Tuesday, February 17, 2026


This was a rainy day spent at home, mostly. At the outset I had a good time getting caught up in a new podcast find-"Stevie Nix" is a UK music critic that has lots of episodes on favorite artists and albums, which dovetailed nicely off of my vinyl spins the day prior. And yes one of the albums played did include" Rainy Days and Mondays". And yes I did feel down, too, but more on that later. Of course I also found myself on a ladder clearning gutters in the rain. No matter how much I plan and prep it seems inevitable. in an almost comforting manner. I felt inspired by Jen's efforts today to thin out some clothes and did the same, aggressively. I set aside almost half of the shoes and T-shirts I own because they are never worn and not really wanted. It feels great. I still have double what I would consider necessary. Then I turned my attention back onto the garage and someof my own additional clutter. Like the two emates, for example. Why are they even here? I do not and will not ever use them again. I wiped mine and cleared them both and took photos to post them and other similar tidbits and clutter on eBay in the hope of getting a fair and reasonable price while also getting it into the hands of someone who wants it more than me.

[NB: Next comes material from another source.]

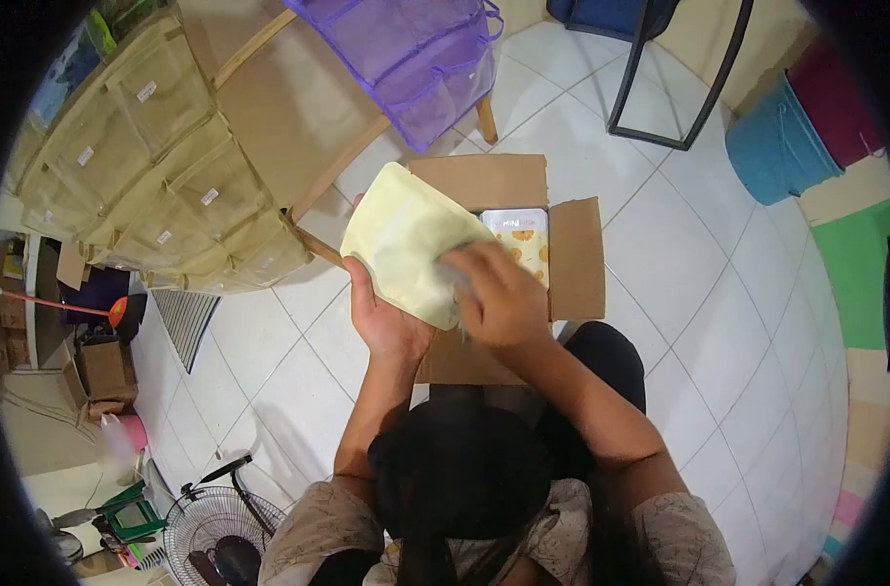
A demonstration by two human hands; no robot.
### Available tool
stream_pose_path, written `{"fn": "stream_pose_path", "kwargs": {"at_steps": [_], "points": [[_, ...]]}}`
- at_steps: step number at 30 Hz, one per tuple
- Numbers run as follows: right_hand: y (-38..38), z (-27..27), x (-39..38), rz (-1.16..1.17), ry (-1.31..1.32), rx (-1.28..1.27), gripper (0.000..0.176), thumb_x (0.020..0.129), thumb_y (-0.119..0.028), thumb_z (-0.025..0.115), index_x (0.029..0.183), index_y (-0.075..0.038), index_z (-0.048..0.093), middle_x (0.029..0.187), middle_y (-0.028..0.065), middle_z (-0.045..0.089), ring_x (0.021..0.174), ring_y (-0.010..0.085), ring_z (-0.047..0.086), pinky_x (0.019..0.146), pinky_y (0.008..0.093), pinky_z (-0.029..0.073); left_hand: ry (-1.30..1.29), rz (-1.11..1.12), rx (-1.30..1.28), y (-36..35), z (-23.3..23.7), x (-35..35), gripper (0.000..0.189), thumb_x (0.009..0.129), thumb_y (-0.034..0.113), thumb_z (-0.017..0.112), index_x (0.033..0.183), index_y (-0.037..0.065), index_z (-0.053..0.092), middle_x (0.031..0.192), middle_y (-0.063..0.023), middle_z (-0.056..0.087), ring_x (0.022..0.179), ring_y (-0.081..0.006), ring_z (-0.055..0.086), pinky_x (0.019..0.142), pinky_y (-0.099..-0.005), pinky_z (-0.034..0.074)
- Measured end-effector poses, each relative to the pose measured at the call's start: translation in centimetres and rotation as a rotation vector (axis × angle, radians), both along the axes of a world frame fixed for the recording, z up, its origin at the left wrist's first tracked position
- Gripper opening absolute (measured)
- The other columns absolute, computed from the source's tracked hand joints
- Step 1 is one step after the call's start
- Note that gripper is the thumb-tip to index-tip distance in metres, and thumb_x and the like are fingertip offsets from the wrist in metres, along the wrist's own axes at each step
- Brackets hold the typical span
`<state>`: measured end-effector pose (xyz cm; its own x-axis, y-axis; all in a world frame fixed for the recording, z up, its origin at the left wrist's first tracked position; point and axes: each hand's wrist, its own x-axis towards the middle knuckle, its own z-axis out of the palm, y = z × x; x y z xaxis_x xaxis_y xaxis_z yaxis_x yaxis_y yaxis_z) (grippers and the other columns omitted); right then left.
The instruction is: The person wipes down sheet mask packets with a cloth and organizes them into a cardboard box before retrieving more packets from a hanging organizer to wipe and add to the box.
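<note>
My left hand (386,322) holds a pale yellow flat piece (396,225) with rounded corners, tilted above an open cardboard box. Its thumb lies along the near left edge, and most of its fingers are hidden behind. My right hand (504,293) is curled over the right part of the yellow piece and smeared by motion. Under its fingers shows a blurred grey, cloth-like piece (453,269) against the yellow surface. The cardboard box (577,259) stands on the floor with its flaps folded out. Inside lies a white item with an orange flower pattern (523,244), partly covered by my right hand.
Beige pocket organizers (162,156) and a purple one (406,68) hang on a wooden frame at the upper left. A fan (220,537) stands at the lower left. A blue bucket (772,146) and a black metal frame (650,132) are at the upper right on white floor tiles (679,264).
</note>
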<state>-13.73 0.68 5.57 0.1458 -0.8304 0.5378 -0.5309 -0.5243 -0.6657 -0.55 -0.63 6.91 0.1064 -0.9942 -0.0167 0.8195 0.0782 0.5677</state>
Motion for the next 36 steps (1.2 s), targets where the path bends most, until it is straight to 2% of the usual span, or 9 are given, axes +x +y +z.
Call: {"fn": "stream_pose_path", "kwargs": {"at_steps": [3, 9, 15, 16, 18, 21, 23, 30, 36], "points": [[-1.0, -1.4, -0.4, -0.071, -0.068, 0.043, 0.036, 0.078, -0.008, 0.064, 0.113, -0.007, 0.060, 0.107, 0.0116, 0.058, 0.087, 0.0317, 0.064, 0.072, 0.0400, 0.053, 0.112, -0.166, -0.113, 0.1, -1.3, 1.0, 0.059, 0.104, 0.046, 0.027, 0.147, 0.005, 0.030, 0.144, -0.0144, 0.043, 0.129, -0.0318, 0.045, 0.109, -0.0467, 0.036], [2.8, -3.7, -0.3, 0.128, 0.037, 0.091, 0.041, 0.080, -0.022, 0.072, 0.116, -0.008, 0.059, 0.114, 0.0132, 0.056, 0.092, 0.0339, 0.063, 0.077, 0.0426, 0.054, 0.042, -0.123, 0.438, -1.3, -2.1, 1.8, 0.060, 0.103, 0.048, 0.029, 0.141, 0.003, 0.037, 0.137, -0.0159, 0.049, 0.126, -0.0325, 0.048, 0.107, -0.0471, 0.037], [3.8, -7.7, -1.7, -0.054, 0.034, 0.328, 0.039, 0.083, -0.024, 0.071, 0.115, -0.005, 0.060, 0.105, 0.0147, 0.062, 0.091, 0.0381, 0.064, 0.078, 0.0416, 0.053, -0.030, -0.388, 0.447, -1.2, -4.7, -0.1, 0.061, 0.103, 0.051, 0.028, 0.143, 0.006, 0.037, 0.139, -0.0151, 0.045, 0.130, -0.0306, 0.042, 0.109, -0.0462, 0.032], [3.9, -9.0, -1.4, -0.137, -0.030, 0.388, 0.037, 0.085, -0.024, 0.069, 0.114, -0.004, 0.060, 0.103, 0.0136, 0.064, 0.090, 0.0356, 0.065, 0.077, 0.0397, 0.053, -0.050, -0.402, 0.547, -1.4, -3.5, -0.8, 0.063, 0.102, 0.053, 0.028, 0.145, 0.008, 0.036, 0.144, -0.0159, 0.040, 0.135, -0.0304, 0.035, 0.113, -0.0428, 0.026], [4.1, -11.9, -0.8, -0.306, -0.156, 0.503, 0.032, 0.089, -0.022, 0.066, 0.114, -0.002, 0.061, 0.100, 0.0114, 0.067, 0.088, 0.0306, 0.066, 0.075, 0.0358, 0.052, -0.483, -0.403, 0.336, -1.6, -5.4, -1.6, 0.060, 0.101, 0.051, 0.033, 0.145, 0.010, 0.038, 0.149, -0.0145, 0.036, 0.139, -0.0311, 0.031, 0.114, -0.0457, 0.024], [2.9, -12.8, -1.8, -0.306, -0.893, 0.811, 0.025, 0.095, -0.016, 0.060, 0.116, -0.002, 0.059, 0.101, 0.0085, 0.068, 0.087, 0.0202, 0.068, 0.074, 0.0316, 0.052, -1.287, -0.369, -0.105, -2.2, -10.4, -1.9, 0.056, 0.098, 0.042, 0.045, 0.147, 0.014, 0.037, 0.157, -0.0154, 0.025, 0.145, -0.0382, 0.018, 0.114, -0.0569, 0.013], [2.6, -13.5, -2.2, -0.330, -1.032, 0.872, 0.023, 0.096, -0.015, 0.058, 0.116, -0.003, 0.058, 0.102, 0.0067, 0.067, 0.087, 0.0172, 0.067, 0.073, 0.0317, 0.053, -1.784, -0.359, -0.369, -2.5, -11.9, -3.4, 0.058, 0.095, 0.036, 0.053, 0.147, 0.014, 0.037, 0.158, -0.0189, 0.020, 0.146, -0.0419, 0.014, 0.113, -0.0630, 0.008], [1.8, -17.3, -3.0, -0.420, -1.289, 1.072, 0.024, 0.095, -0.016, 0.059, 0.116, -0.004, 0.058, 0.103, 0.0085, 0.067, 0.087, 0.0193, 0.067, 0.075, 0.0340, 0.054, -1.843, -0.653, -0.482, -7.0, -19.6, -6.2, 0.063, 0.094, 0.048, 0.048, 0.148, 0.019, 0.036, 0.160, -0.0171, 0.014, 0.146, -0.0434, 0.009, 0.113, -0.0637, 0.006], [4.4, -12.3, -5.2, -0.114, -1.494, 1.382, 0.031, 0.093, -0.021, 0.063, 0.117, -0.001, 0.061, 0.107, 0.0088, 0.068, 0.095, 0.0194, 0.066, 0.083, 0.0327, 0.052, -2.116, -0.367, -0.716, -7.3, -20.6, -6.1, 0.070, 0.091, 0.054, 0.052, 0.149, 0.019, 0.036, 0.159, -0.0155, 0.018, 0.146, -0.0403, 0.012, 0.115, -0.0595, 0.012]]}}
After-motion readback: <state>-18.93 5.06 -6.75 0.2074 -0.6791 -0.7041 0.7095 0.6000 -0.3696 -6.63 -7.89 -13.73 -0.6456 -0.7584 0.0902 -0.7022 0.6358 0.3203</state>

Insight. I did feel moody yesterday, and today, too. I feel affected by a wide range of emotions triggered by friends, travel constraints, and not knowing what the year ahead may hold for us. I feel very aware of the passage of time and the knowledge that all that I really enjoy and appreciate is fleeting and subject to change. I also found that Linda's emate had some personal entries that helped me reinfore wanting to portray he with accuracy and empathy and humanity in the book. These are a treasure to find as have been others I have dug up. I'll be doing some more excavating tomorrow.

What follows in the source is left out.